• _Exercise details_: From the entries below, list each line with "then".

☆ ☆ ☆ ☆

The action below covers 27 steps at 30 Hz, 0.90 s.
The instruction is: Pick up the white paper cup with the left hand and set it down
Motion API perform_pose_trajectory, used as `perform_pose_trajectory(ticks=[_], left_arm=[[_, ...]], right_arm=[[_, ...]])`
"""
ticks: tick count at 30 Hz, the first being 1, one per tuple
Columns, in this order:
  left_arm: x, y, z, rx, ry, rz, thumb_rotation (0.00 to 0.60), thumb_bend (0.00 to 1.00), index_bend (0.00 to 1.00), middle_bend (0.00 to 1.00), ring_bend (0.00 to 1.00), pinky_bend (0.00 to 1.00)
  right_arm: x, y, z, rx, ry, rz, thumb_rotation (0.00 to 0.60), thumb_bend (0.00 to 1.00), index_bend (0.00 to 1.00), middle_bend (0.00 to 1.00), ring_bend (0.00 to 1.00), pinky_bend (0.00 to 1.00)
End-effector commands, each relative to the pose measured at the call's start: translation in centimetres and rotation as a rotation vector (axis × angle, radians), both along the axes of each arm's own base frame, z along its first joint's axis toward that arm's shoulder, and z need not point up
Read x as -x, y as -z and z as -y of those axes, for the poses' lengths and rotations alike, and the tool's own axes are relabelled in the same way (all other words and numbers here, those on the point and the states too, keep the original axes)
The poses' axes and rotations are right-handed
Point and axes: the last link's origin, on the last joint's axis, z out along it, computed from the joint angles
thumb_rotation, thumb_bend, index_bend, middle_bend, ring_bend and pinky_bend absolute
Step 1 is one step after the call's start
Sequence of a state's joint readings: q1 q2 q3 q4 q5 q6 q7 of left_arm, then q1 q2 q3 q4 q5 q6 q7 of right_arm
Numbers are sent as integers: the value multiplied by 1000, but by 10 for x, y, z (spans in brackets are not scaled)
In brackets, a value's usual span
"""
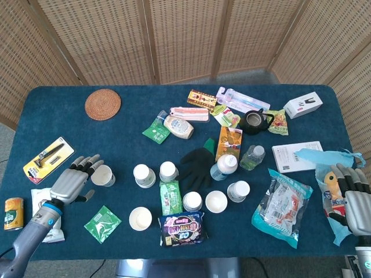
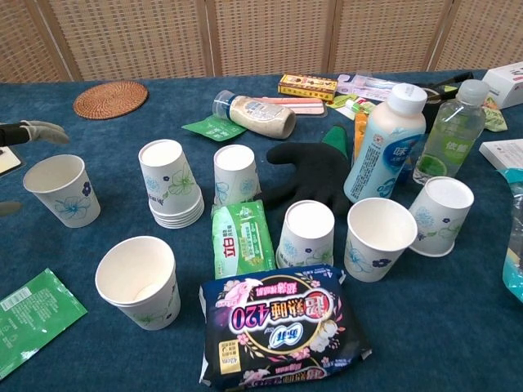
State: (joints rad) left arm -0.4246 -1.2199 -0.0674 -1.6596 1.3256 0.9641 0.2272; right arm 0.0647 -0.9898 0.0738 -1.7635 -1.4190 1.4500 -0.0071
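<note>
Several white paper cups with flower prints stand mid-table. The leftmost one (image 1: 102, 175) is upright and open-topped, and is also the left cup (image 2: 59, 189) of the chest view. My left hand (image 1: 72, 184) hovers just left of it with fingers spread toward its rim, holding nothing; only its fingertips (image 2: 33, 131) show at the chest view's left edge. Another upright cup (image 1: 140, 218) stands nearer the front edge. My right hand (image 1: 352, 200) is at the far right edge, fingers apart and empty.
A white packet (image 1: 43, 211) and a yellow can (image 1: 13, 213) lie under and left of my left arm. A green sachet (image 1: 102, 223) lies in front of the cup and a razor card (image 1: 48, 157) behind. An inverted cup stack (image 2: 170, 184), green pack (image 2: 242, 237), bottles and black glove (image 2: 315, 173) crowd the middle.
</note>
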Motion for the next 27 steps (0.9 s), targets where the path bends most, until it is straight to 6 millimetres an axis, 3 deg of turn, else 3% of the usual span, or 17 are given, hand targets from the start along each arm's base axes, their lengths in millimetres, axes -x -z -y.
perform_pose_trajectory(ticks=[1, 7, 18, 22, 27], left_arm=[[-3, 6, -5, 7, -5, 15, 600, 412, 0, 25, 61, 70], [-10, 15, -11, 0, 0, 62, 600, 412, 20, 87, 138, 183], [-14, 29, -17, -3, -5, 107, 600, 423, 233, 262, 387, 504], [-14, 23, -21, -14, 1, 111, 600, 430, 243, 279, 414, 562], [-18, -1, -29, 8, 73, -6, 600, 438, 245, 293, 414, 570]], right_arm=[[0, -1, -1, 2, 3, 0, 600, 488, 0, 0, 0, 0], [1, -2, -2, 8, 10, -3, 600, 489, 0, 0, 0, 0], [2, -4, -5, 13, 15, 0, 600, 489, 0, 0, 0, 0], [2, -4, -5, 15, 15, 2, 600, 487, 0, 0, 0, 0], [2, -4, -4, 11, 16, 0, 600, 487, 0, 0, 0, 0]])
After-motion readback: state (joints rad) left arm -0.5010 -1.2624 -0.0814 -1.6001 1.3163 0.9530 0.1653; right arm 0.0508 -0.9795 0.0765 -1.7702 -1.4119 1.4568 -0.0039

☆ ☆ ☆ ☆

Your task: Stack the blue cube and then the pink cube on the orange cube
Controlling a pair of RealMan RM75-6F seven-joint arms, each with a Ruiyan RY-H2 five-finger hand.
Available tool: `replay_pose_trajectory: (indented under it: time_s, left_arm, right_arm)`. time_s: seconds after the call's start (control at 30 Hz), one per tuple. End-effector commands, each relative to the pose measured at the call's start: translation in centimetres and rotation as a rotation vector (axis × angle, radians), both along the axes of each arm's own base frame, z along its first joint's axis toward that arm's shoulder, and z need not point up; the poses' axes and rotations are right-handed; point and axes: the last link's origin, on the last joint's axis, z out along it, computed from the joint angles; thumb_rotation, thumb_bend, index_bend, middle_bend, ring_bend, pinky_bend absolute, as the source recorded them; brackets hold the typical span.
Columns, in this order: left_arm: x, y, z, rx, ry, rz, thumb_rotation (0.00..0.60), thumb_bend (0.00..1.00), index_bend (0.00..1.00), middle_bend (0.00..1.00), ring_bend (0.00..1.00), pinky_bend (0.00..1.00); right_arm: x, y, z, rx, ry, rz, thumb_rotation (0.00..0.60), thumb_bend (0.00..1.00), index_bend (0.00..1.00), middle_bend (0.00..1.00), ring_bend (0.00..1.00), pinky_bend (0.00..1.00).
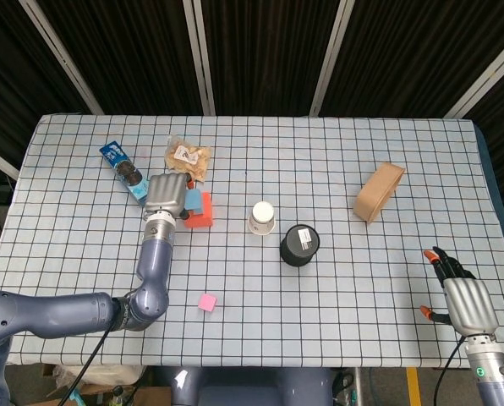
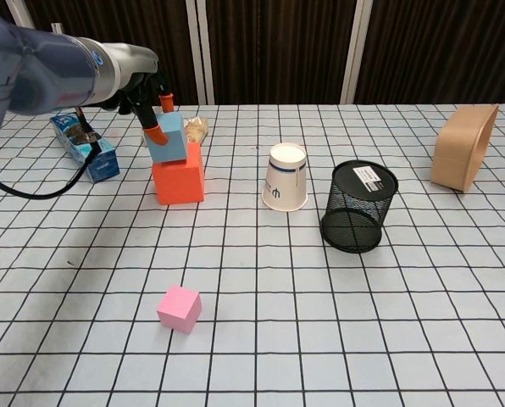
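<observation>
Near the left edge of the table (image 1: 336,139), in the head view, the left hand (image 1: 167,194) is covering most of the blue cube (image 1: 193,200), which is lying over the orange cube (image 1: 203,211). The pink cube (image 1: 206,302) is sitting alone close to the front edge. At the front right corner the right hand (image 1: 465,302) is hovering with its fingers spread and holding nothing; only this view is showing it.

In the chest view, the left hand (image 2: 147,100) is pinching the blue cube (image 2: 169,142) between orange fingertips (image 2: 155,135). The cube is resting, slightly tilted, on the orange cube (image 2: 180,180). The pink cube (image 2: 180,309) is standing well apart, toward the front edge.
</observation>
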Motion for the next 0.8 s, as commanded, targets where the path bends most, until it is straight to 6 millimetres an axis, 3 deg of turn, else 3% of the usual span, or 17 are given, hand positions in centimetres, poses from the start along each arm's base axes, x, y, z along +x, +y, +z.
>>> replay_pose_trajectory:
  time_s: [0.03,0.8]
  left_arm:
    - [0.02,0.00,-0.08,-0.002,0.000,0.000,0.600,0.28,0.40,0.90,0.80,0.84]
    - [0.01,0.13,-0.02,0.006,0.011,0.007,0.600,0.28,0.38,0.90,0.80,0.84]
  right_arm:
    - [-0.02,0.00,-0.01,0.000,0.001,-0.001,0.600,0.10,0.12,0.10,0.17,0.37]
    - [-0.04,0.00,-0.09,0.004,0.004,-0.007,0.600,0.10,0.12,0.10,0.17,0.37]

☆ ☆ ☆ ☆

• _Response for this exercise_:
Sequence of a state's joint readings: q1 q2 q3 q4 q5 q6 q7 of left_arm, then q1 q2 q3 q4 q5 q6 q7 of right_arm
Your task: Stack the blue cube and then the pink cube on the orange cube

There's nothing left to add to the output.